[What you will do]: Every line below that holds the string "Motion" should be copied out.

* * *

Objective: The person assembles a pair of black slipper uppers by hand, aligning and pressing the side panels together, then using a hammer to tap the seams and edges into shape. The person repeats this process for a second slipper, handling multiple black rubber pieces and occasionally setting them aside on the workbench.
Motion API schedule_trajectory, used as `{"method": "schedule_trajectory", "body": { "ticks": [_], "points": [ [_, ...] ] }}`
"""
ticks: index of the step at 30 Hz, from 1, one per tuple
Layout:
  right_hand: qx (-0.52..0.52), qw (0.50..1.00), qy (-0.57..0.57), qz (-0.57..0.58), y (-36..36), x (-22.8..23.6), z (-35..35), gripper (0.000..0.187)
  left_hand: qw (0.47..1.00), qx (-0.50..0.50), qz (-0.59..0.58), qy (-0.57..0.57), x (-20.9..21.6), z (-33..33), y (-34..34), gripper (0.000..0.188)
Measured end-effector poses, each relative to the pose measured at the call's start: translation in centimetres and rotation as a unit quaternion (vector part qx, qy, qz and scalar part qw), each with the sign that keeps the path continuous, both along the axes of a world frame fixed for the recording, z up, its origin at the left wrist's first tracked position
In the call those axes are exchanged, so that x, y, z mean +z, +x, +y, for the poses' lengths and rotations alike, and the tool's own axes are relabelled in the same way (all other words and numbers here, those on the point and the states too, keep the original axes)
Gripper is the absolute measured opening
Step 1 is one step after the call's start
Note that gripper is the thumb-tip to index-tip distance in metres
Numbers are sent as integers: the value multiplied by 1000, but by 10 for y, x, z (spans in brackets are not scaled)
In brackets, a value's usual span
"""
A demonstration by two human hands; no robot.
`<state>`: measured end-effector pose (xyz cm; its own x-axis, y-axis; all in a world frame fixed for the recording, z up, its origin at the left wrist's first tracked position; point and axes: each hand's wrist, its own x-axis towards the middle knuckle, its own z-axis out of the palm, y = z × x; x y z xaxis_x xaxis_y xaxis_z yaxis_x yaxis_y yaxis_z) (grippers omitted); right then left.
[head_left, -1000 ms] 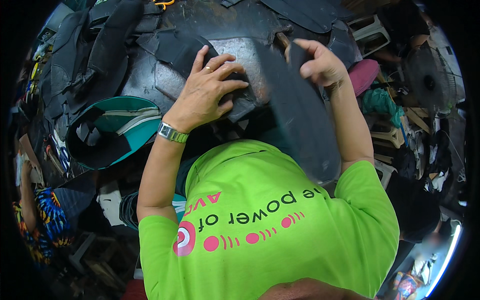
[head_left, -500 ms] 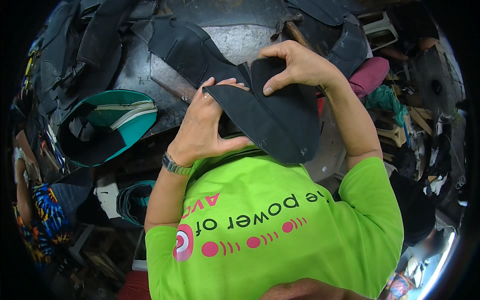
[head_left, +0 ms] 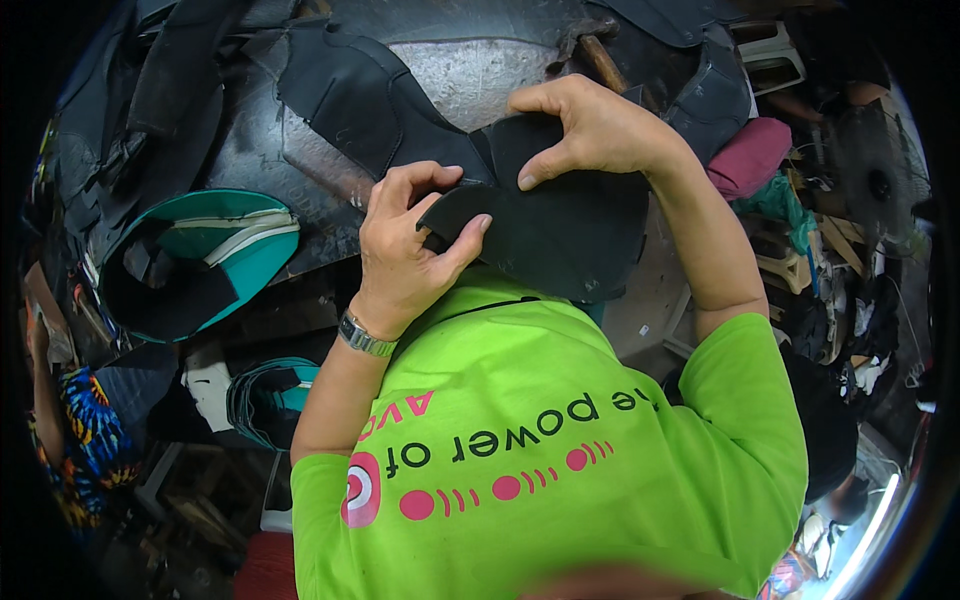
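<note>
Between my hands, just in front of my chest, is a black shoe upper (head_left: 570,230), a soft sheet piece with a notch at its top. My left hand (head_left: 405,235) is closed on its left corner, fingers curled over and thumb on the near face. At the top edge, my right hand (head_left: 600,130) grips the upper with the thumb on its face and the other fingers partly hidden behind. Another black upper (head_left: 345,100) with stitched seams lies on the dark table beyond my hands. A teal-lined black upper (head_left: 265,240) with white strips sits to the left.
Black pieces (head_left: 180,80) are heaped at the far left of the worn table (head_left: 450,65). A wooden handle (head_left: 600,65) lies at the back, near more black pieces (head_left: 700,90). A maroon bundle (head_left: 750,155), green plastic (head_left: 785,210) and a fan (head_left: 880,180) are on the right.
My left hand has curled its fingers and moved its thumb up onto the upper's left corner. That corner is now bent and the upper's lower edge has tilted. My right hand keeps its grip.
</note>
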<state>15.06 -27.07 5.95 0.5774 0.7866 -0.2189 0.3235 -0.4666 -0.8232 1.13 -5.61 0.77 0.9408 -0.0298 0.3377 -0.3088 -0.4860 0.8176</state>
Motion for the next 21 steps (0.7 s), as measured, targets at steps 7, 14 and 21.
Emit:
{"method": "schedule_trajectory", "body": {
  "ticks": [7,14,21],
  "points": [
    [2,999,-24,-35,3,0,6,43,997,-10,-42,59,-2,3,3,22],
    [10,998,-57,-15,8,2,9,42,994,-4,-56,88,0,1,5,21],
    [9,998,-44,-35,7,2,11,42,991,-3,-74,115,0,-1,7,21]
  ]
}}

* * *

[Answer]:
Motion API schedule_trajectory, used as `{"method": "schedule_trajectory", "body": { "ticks": [_], "points": [ [_, ...] ] }}`
Motion for the next 21 steps (0.7 s), as measured, targets at steps 7, 14 and 21.

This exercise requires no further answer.